As in The Sunken World, Coblentz uses his lost civilization, its mores and customs, to make trenchant commentary on our own society. During one extended segment, Dan and Zandaye make their way through a slum district … that is comprised of golden architecture and encrusted with precious gems. As Zandaye explains to the goggle-eyed Earthman, “…the accumulation of gold or silver … was regarded by most … as a sign of poverty; for a person could at best possess only a certain amount, and if his hoardings were of a material nature, then they excluded those mental and spiritual acquisitions that constituted the true wealth…” (Hmm, perhaps those Plutonians aren’t so stupid after all!) And when Zandaye later points out some splendidly attired personages who she refers to as “menials” and “drudges” and “slaves,” we soon learn that these Plutonians are, in actuality, bankers, lenders, lawyers and stockbrokers! “Pity them — the poor slaves,” Zandaye exclaims. “…Isn’t it unfortunate that such beings exist?” Anyway, for me, any book that features lighthearted, fast-moving fun, a goodly dose of comedy, and some social commentary cannot be all bad, despite the inaccuracy of its scientific predictions.

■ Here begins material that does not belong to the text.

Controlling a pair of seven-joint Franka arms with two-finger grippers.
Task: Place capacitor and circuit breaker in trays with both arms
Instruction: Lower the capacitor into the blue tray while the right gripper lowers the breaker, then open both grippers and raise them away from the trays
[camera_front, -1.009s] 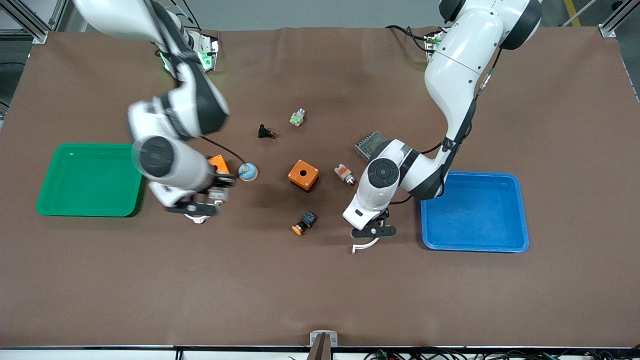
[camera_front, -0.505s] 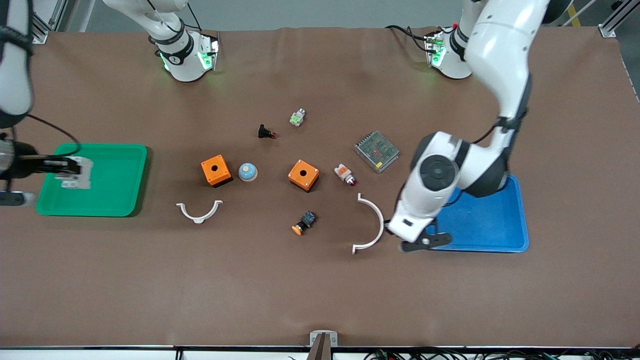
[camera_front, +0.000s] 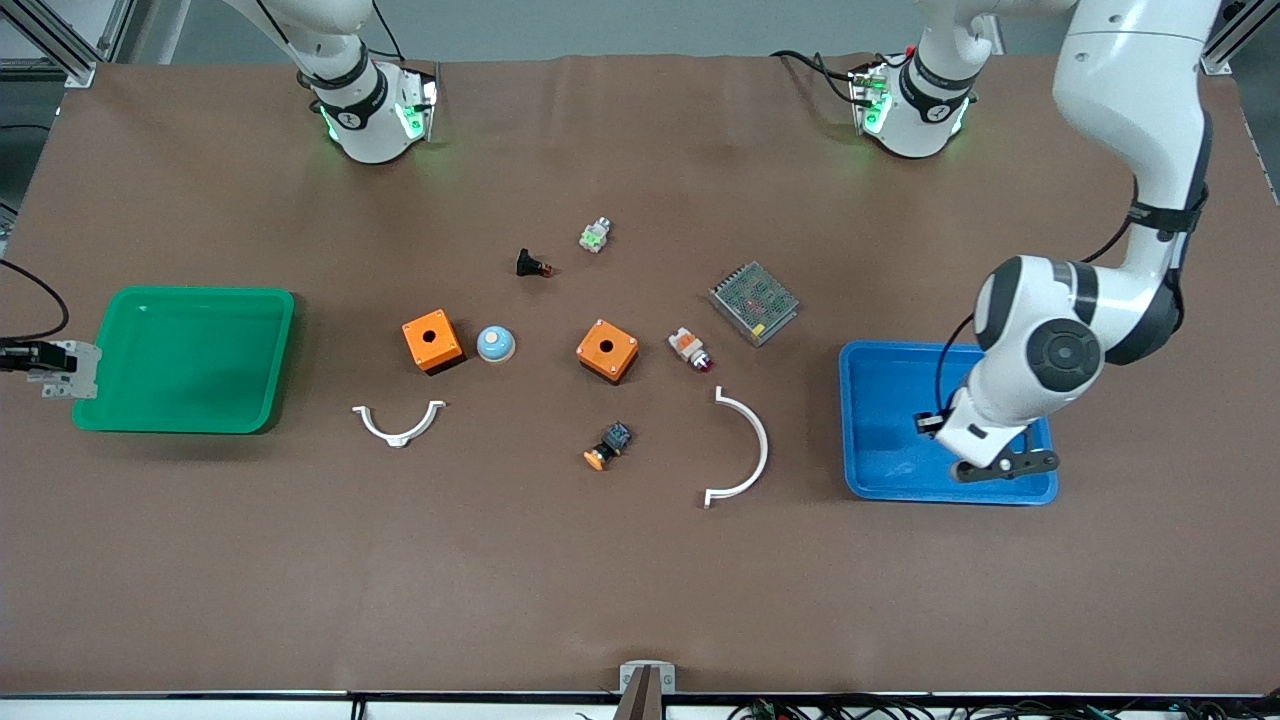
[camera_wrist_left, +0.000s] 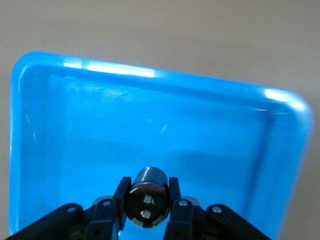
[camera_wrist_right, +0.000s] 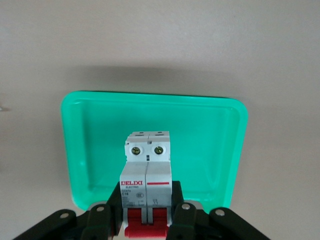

And thus, a wholehearted recommendation from me for this 5th novel by Stanton A. Coblentz; an author who is currently a very solid 3 for 3 with this reader.
And up next for me, I have a feeling, will be still another book by the same author; his 8th novel, 1933’s The Man From Tomorrow. Will Coblentz soon be 4 for 4 with this reader? Stay tuned…
Wow, Sandy, that cover.
Originally on the 1950 paperback, I believe, and not at all faithful to the book itself….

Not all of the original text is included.